Turns out financial systems aren’t just about money supply. They’re about trust. And when trust collapses, theory won’t even buy you lunch.
Friedman’s real weapon wasn’t his math—it was his certainty. He produced a generation of economists who treated their models like scripture and human suffering like background noise. They landed in the Fed, the Treasury, and every major bank. They engineered derivatives so complex they made nuclear reactors look user-friendly. They swore banks would regulate themselves. They treated the economy like a physics lab, forgetting there were actual people trapped in their experiments.
Here’s what they never admit: there’s no such thing as a free market. Every market runs on rules—property rights, contract law, bankruptcy courts, currency systems—and those rules are made by governments. The question isn’t whether government shapes markets. It’s who it shapes them for.
Adam Smith’s The Wealth of Nations—the book they name-drop like it’s a backstage pass—wasn’t about money. Money’s just an IOU. Smith was talking about real wealth: the resources and production that keep a nation alive. Grain in the granary, iron in the foundry, ships in the harbor. Friedman’s trick was to treat money as the measure of everything, so he could declare the market “free” while resources were being hoarded or stripped bare. In Smith’s world, clear-cutting a forest to juice quarterly profits was vandalism. In Friedman’s, it was efficiency.
Friedman’s “free market” wasn’t free. It was bought and paid for by the people who profited from it—and we’re still picking up the check. It was a gated community. You weren’t invited.
The 2008 crisis cost trillions, erased millions of jobs, and left a crater in the middle class. We clawed our way out over a decade, and just when we caught our breath, his ghost whispered, Cut taxes again.
Every time a politician says tax cuts pay for themselves, that’s Milton. Every time a regulator decides banks can police themselves, Milton again. Every time someone says inequality is just the price of freedom, you’re hearing him through the grave dirt. You can see him in private equity firms gutting hospitals and selling off the buildings while patients wait on gurneys in hallways. You can see him in oil companies raking in record profits during an inflation crisis, then hiking dividends instead of cutting prices.
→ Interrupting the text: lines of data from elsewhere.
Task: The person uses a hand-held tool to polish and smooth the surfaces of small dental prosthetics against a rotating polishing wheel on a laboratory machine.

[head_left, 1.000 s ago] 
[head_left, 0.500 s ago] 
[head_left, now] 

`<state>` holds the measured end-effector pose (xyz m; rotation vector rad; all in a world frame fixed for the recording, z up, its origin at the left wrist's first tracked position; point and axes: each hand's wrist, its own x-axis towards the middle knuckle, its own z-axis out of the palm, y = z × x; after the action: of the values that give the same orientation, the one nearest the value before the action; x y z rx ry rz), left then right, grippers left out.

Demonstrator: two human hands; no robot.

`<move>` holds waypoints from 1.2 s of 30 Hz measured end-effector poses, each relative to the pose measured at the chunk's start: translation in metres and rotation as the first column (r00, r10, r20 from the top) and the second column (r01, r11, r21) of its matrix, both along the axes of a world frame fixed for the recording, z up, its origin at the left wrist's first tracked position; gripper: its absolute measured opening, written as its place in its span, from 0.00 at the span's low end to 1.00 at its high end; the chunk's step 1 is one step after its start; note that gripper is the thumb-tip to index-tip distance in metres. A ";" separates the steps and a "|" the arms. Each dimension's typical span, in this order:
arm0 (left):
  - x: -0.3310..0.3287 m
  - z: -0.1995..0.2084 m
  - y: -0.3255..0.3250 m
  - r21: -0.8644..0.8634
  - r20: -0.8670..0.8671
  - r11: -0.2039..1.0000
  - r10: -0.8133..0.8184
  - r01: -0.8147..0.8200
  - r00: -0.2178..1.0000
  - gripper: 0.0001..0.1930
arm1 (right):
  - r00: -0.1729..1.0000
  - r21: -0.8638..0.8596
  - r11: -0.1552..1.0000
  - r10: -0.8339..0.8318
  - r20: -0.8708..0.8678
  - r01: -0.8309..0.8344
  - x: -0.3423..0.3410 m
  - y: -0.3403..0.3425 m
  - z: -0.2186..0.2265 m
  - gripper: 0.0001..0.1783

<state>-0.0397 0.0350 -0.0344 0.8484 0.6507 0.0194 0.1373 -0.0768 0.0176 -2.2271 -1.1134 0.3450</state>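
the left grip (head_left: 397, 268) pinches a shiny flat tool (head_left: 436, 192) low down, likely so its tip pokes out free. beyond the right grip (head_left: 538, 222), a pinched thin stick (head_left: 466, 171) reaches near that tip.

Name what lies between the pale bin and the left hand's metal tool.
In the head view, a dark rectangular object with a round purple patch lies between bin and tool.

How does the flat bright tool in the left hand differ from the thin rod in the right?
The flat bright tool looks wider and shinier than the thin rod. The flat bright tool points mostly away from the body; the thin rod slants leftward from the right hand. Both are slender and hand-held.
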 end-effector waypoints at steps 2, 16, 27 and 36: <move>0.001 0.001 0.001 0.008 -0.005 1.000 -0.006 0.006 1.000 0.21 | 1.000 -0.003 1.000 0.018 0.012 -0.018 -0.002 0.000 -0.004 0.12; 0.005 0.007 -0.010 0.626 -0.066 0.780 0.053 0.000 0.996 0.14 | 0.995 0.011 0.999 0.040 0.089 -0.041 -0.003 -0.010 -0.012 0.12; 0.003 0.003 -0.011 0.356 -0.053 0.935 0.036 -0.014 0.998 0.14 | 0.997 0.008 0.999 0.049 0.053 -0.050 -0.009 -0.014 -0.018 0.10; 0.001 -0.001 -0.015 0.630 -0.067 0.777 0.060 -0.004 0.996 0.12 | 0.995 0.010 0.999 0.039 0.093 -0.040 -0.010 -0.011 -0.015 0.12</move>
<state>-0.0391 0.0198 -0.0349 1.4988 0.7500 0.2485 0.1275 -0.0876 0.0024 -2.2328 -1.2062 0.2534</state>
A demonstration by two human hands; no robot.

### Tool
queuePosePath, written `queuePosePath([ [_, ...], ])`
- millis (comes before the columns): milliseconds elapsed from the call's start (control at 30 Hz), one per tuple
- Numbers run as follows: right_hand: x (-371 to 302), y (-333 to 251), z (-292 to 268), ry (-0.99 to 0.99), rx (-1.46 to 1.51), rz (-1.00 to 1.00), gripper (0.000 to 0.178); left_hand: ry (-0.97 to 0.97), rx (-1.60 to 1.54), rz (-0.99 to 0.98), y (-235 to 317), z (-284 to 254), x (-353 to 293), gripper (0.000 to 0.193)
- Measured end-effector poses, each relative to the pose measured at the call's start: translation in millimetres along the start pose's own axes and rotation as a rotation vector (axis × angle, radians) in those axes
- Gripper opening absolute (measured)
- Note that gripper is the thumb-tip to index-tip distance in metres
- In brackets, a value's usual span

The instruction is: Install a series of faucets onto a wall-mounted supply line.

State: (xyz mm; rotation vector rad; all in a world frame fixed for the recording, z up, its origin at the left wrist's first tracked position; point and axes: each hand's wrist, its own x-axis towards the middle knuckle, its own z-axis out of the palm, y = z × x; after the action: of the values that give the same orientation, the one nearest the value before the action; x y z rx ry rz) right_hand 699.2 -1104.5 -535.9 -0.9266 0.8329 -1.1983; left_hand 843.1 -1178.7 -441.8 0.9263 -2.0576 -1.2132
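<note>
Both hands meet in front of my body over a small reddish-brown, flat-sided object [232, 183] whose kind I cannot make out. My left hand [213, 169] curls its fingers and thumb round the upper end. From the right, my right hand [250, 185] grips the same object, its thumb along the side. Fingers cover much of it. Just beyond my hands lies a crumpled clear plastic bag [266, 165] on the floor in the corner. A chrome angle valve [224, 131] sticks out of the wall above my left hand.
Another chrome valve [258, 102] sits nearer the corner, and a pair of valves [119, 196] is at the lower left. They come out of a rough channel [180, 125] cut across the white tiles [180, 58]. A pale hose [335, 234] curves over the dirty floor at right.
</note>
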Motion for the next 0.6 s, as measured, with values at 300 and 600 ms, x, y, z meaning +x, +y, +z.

You can see him in billionaires paying lower tax rates than their assistants, shrugging and calling it the market rewarding hard work.
The bean counters adored him bcause he made greed respectable. They built think tanks in his name, handed out medals, and taught his gospel in classrooms. They made sure his ideas would outlive him—maybe outlive all of us.
But ideas have consequences. And Friedman’s consequences keep compounding, like interest on a debt we’ll never pay off. The man who said there’s no such thing as a free lunch somehow missed that there’s also no such thing as a free market. He gave greed a diploma, and the bill’s still coming due.
We’re not living in his legacy—we’re trapped in his balance sheet.